#### [Task instructions]
A verbatim reproduction of the lines below, from the line containing "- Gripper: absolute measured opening" through the line containing "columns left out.", both ends included, is the whole required output.

#### [Data below]
☆ ☆ ☆ ☆

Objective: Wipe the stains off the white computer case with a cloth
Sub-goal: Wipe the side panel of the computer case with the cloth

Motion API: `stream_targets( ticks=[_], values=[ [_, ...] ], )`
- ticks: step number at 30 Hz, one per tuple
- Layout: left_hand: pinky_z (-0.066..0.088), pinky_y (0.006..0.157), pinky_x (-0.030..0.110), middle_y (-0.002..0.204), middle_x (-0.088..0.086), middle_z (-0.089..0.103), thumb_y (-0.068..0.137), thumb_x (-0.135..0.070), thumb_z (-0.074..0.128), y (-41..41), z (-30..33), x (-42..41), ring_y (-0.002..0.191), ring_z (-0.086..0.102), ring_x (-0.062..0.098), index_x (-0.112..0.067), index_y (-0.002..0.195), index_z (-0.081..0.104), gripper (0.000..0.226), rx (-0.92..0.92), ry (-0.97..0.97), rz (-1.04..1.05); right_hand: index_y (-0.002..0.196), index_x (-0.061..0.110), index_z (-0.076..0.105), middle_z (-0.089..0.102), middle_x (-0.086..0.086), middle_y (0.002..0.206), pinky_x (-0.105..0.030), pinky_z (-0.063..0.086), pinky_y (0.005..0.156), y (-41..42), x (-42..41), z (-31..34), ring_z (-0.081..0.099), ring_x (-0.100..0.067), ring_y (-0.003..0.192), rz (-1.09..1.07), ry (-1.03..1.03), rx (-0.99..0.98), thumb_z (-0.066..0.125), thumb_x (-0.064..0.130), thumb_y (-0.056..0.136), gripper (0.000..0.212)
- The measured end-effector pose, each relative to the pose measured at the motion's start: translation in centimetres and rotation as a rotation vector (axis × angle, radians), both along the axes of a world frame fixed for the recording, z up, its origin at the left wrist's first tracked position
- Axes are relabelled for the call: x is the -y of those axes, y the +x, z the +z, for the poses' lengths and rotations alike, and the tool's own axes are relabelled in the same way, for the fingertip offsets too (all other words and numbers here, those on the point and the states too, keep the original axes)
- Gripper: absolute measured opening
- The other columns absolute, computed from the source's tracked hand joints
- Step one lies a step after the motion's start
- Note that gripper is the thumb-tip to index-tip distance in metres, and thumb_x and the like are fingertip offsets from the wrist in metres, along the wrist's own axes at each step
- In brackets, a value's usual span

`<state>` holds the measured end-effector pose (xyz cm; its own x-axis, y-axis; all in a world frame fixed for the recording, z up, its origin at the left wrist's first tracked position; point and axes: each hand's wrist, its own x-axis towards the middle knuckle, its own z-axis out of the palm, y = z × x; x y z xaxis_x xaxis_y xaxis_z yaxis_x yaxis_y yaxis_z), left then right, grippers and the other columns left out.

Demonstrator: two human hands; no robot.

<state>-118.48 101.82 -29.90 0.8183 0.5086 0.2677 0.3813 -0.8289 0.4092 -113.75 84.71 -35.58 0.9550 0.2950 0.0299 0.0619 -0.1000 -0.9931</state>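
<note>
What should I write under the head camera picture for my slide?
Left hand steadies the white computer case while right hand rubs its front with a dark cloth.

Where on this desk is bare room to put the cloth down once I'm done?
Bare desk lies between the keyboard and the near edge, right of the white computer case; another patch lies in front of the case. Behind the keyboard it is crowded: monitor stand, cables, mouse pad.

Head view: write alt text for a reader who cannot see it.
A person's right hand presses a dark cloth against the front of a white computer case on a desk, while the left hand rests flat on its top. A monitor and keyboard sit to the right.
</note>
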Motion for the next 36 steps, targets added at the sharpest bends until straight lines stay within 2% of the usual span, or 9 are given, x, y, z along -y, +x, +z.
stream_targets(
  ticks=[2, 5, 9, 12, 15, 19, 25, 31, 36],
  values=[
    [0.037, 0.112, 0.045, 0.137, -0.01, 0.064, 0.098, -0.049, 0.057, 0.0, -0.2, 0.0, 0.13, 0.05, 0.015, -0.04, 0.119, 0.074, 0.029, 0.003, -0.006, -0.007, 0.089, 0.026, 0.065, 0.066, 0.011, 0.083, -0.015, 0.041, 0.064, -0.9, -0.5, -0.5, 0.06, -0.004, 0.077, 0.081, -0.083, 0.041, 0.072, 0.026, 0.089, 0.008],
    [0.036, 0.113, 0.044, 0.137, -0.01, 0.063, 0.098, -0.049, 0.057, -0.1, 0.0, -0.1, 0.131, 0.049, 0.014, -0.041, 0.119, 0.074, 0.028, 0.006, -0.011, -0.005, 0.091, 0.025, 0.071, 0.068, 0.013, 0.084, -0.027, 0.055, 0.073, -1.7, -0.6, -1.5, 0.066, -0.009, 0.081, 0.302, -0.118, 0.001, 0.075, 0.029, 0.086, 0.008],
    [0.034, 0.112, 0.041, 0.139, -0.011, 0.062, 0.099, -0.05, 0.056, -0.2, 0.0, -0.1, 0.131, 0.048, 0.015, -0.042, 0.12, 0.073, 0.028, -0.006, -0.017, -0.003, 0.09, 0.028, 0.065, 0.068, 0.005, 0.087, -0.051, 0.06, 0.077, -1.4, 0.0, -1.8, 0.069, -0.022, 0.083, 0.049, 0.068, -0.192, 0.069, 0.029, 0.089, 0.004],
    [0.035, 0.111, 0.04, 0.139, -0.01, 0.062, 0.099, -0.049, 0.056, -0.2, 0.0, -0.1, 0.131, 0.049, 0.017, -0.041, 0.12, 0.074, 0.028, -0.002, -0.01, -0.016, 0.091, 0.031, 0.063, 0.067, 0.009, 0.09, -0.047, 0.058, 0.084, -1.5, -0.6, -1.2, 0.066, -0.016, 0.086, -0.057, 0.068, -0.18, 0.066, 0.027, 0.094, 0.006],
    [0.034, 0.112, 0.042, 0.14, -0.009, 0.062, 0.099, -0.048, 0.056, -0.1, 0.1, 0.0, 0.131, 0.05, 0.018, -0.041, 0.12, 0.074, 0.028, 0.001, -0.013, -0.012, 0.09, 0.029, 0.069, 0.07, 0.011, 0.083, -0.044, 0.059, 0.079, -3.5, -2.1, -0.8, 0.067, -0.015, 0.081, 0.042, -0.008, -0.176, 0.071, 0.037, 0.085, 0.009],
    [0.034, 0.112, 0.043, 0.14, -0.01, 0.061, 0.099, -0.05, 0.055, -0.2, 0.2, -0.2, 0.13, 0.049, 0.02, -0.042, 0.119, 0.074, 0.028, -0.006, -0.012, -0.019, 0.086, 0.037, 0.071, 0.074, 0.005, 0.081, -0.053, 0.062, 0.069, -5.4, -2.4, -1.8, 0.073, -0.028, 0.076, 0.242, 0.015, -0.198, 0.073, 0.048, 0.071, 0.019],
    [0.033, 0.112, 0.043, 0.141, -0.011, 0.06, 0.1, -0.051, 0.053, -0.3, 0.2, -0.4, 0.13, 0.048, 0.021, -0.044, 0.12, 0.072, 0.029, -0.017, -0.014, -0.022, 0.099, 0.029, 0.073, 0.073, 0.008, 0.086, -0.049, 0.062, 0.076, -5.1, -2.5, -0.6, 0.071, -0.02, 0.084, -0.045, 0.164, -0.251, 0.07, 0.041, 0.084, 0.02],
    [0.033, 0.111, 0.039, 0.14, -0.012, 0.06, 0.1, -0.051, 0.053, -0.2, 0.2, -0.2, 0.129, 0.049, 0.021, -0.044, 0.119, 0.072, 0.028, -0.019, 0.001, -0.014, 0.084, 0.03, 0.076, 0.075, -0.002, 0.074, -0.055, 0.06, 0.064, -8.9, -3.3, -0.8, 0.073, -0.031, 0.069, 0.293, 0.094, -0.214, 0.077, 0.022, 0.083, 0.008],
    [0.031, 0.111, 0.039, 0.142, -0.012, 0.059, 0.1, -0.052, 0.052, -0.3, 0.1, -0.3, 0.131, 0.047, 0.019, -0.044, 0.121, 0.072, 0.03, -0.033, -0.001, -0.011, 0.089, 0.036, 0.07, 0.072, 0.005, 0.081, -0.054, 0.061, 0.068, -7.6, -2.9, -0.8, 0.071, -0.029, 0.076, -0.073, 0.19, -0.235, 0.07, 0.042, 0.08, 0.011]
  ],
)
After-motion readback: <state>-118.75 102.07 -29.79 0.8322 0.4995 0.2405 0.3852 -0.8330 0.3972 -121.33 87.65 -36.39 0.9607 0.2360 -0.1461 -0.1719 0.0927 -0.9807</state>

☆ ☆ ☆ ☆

#### [Finished exercise]
- Gripper: absolute measured opening
- The other columns absolute, computed from the source's tracked hand joints
- Step one lies a step after the motion's start
- Note that gripper is the thumb-tip to index-tip distance in metres, and thumb_x and the like are fingertip offsets from the wrist in metres, along the wrist's own axes at each step
- In brackets, a value's usual span

`<state>` holds the measured end-effector pose (xyz cm; its own x-axis, y-axis; all in a world frame fixed for the recording, z up, its origin at the left wrist's first tracked position; point and axes: each hand's wrist, its own x-axis towards the middle knuckle, its own z-axis out of the palm, y = z × x; x y z xaxis_x xaxis_y xaxis_z yaxis_x yaxis_y yaxis_z), left then right, grippers and the other columns left out.

No further response is required.